Effect of mass on angular amplitude of a damped simple pendulum

Question

I'm investigating how increasing the mass on a pendulum will affect its damping ratio, by comparing angular amplitude at some nth oscillation. There appears to be a clear connection, but after a couple hours of looking for it, I'm still having trouble formulating it mathematically — especially as my angles are too large to approximate.

I calculated the angular amplitude to be the below, where $m$ is mass, $L$ string length to measured point, $t$ time, and $A$, $k$, and $b$ constants.

$$\arctan\left(\frac{Ae^{-\frac{bt}{2m}}\cos\left(\sqrt{\frac{k}{m}-\frac{b^{2}}{4m^{2}}}x\right)}{L}\right)$$

However, translating this into what a graph of the $nth$ stationary point would look like as mass varied is somewhat beyond me — all experimental results suggest are an $e^{-(1/x)}$-like curve.

I've considered using another equation (the second-order differential one below) to solve the problem. However, this next one once more only models angular amplitude over time — finding its maxima per oscillation over different masses still isn't clear, and any tips would be much appreciated.

$$(d^2 \theta)/dt^2 +(b/m)*(d \theta)/dt +(g/L)*sin \theta =0$$

Answer 1

The second-order nonlinear equation is likely that has no simple analytical solution.

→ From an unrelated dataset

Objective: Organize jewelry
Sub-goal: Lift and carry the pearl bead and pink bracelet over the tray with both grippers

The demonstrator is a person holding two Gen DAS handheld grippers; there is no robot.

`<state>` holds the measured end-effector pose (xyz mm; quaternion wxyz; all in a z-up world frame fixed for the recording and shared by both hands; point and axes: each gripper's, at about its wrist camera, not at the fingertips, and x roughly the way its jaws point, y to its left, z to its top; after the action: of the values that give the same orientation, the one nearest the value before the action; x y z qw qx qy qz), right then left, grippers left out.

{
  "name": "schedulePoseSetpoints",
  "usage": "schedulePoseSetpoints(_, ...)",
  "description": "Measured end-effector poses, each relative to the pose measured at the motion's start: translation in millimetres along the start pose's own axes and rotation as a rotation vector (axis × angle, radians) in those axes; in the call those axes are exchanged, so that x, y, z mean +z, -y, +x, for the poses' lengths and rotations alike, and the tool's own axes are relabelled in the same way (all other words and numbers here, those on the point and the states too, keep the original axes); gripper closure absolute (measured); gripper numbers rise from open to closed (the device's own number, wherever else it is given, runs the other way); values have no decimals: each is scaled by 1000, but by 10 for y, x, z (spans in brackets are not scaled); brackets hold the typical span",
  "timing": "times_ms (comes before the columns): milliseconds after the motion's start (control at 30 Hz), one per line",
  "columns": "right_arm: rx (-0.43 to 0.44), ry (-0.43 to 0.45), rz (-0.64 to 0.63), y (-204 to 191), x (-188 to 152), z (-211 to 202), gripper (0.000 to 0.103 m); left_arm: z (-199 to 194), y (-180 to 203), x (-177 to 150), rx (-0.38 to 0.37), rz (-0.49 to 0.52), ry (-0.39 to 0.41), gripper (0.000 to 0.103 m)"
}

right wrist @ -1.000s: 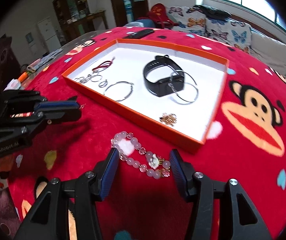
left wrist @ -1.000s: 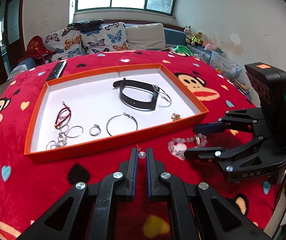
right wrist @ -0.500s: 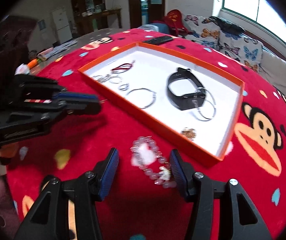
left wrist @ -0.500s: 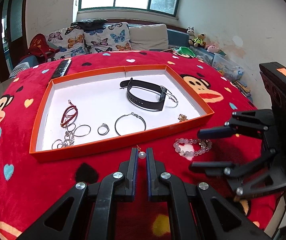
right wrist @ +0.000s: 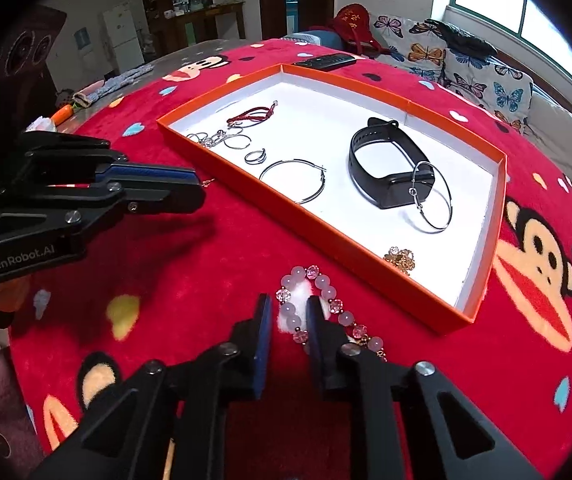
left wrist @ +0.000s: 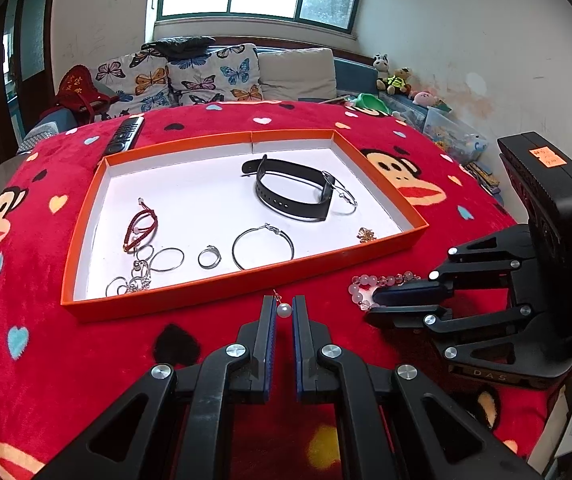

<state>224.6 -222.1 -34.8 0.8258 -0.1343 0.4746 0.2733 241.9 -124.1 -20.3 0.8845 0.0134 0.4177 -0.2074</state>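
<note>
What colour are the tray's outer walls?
Orange, with a white inside; the tray shows best in the right wrist view.

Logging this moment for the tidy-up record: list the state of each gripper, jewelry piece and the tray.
left gripper: shut on pearl earring
right gripper: shut on pink bead bracelet, outside the tray
orange tray: open, lidless
black watch band: in tray, strap looped
large hoop earring: flat in tray
</note>
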Motion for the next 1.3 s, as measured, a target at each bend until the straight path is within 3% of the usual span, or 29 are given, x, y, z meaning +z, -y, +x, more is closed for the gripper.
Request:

The homogeneous second-order linear equation, $m \ddot x + c \dot x + k x = 0$, that is an approximation of the nonlinear one for small-amplitude oscillations, has solution that can be obtained as a combination of the solutions of form $x(t) = e^{st}$, where the values of $s$ are the solutions of

$m s^2 + c s + k = 0$$\qquad \rightarrow \qquad $ $s_{1,2} = -\dfrac{c}{2m} \mp \sqrt{\left(\dfrac{c}{2m}\right)^2 - \dfrac{k}{m} }$

and if the system ha subcritical damping,

$s_{1,2} = -\dfrac{c}{2m} \mp i \sqrt{\dfrac{k}{m} - \left(\dfrac{c}{2m}\right)^2 } = -\xi \omega_n \mp i \omega_n \sqrt{1 - \xi^2} = -\dfrac{\xi}{\sqrt{1-\xi^2}} \omega \mp i \omega$

in terms of:

• the natural frequency (of the undamped oscillation): $\omega_n = \sqrt{\frac{k}{m}}$
• the damping coefficient $\xi = \frac{c}{\sqrt{2m \omega_n}}$

as $x(t) = e^{-\xi \omega_n t} \left( A \cos\left( \omega t\right) + B \sin\left( \omega t \right) \right)$. You need to provide the initial conditions to the differential problem. As an example, if the initial conditions are

$x(0) = x_0, \qquad \dot{x}(0) = 0$,

the solution reads $x(t) = x_0 e^{-\xi \omega_n t} \cos\left( \omega t\right) $, and you can readily observe that this is a damped oscillation with angular velocity $\omega$, whose graph is comprised between the decaying exponentials $\pm e^{-\xi \omega_n t}$.